3. Analiza zjawiska entozy w mikromacierzach raka żołądka (nr 73/M/MG/N/21) Poza eksperymentami prowadzonymi na liniach komórkowych zajmujemy się także preparatami histopatologicznymi ludzkich nowotworów. W tym projekcie planujemy zająć się rakami żołądka i ocenić, czy obecność lub liczba entoz widocznych w chorych tkankach koreluje z różnymi cechami klinicznymi nowotworów, np. wiekiem pacjentów, stopniem zaawansowania TNM albo stopniem złośliwości.
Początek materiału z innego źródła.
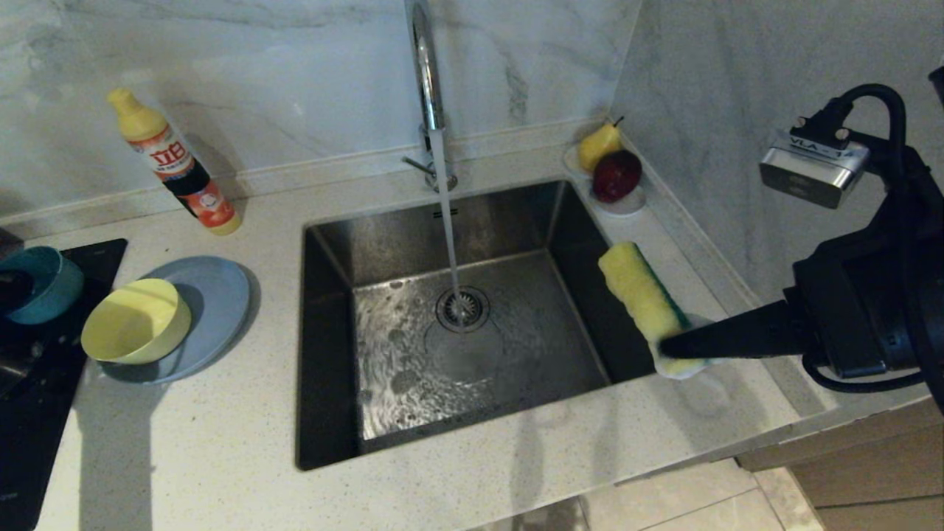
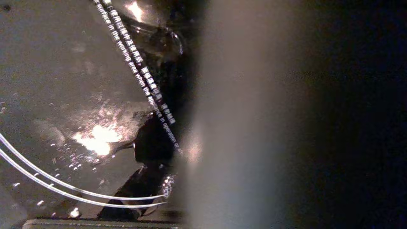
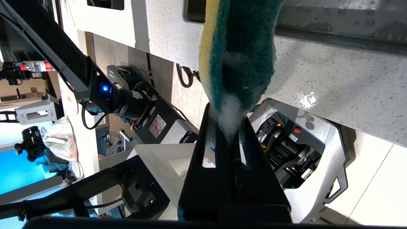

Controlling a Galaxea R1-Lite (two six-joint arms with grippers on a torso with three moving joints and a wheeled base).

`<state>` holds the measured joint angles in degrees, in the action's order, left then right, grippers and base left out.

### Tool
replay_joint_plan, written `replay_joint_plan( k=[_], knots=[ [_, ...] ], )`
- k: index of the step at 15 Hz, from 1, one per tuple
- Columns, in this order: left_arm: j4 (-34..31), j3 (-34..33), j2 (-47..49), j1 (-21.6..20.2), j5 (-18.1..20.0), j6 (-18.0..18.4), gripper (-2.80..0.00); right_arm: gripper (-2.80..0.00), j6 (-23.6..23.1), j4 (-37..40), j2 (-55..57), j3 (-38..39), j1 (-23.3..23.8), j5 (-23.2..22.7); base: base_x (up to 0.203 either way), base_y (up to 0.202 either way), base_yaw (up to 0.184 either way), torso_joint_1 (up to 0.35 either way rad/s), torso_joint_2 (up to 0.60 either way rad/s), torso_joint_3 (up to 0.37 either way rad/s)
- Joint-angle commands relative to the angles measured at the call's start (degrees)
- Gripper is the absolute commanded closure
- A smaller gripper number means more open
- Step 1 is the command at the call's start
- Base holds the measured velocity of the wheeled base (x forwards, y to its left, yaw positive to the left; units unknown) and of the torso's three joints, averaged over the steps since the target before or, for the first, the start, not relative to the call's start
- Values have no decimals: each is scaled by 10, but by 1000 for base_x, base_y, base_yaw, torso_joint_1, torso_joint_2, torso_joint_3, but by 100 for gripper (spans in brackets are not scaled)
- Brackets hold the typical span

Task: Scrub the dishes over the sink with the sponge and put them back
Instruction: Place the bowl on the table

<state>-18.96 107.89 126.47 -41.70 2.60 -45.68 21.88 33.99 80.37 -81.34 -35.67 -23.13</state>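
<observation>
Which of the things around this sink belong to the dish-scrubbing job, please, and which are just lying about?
For the job: sponge in the right pincer; sink; teal bowl; yellow bowl; grey-blue plate.

Lying about: detergent bottle; saucer with pear and dark red fruit.

A wet, glossy black cooktop surface (image 2: pixel 79 95) fills the view, printed lines of small white lettering (image 2: pixel 140 68) crossing it beside a blurred pale vertical band (image 2: pixel 241 127).
</observation>
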Motion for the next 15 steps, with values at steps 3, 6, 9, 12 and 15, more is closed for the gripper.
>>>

Taka analiza może nie tylko dostarczyć dowodów na kliniczne znaczenie entoz, ale także wskazać na możliwy kierunek dalszych badań. Materiałem badawczym będą mikromacierze tkankowe (preparaty zawierające fragmenty tkanek od wielu różnych pacjentów). Po wykonaniu barwień, np. immunohistochemicznych, będziemy mogli zdigitalizować preparaty i przeanalizować uzyskane zdjęcia pod kątem liczby entoz.

Czwarty projekt będzie realizowany przez zespół dr Anety Ścieżyńskiej.

Udział genu ABCA4 w utrzymaniu potencjału różnicującego komórek naskórka (nr 71/M/MG/N/21)

Najnowsze badania dotyczące genu ABCA4, poparte naszymi wynikami, wskazują na ekspresję genu ABCA4 nie tylko w komórkach fotoreceptorowych, jak dotychczas sądzono, ale również w komórkach mieszków włosowych, a także w warstwie podstawnej naskórka. Funkcja genu ABCA4 w komórkach skóry pozostaje jednak wciąż nieznana. Z naszych wstępnych obserwacji wynika, że ekspresja genu ABCA4 ulega zmniejszeniu w komórkach zróżnicowanych, wskazując, że młodsze, niezróżnicowane komórki będą wykazywać większą jego ekspresję. Może to sugerować, że substrat transportowany przez białko ABCA4, czyli pochodna retinoidów i fosfolipidu błonowego, jest niezbędna do utrzymania prawidłowego fenotypu komórek macierzystych. W związku z powyższym, celem niniejszej pracy jest określenie zależności między ekspresją genu ABCA4, a stopniem zróżnicowania keratynocytów, jak również skorelowanie tej ekspresji z ilością lipofuscyny odkładanej w zróżnicowanych komórkach. Bezpośrednim rezultatem niniejszej pracy będzie ustalenie roli transportera ABCA4 w różnicowaniu i proliferacji keratynocytów.

Serdecznie gratulujemy zdobycia finansowania na badania i życzymy powodzenia w realizacji eksperymentów!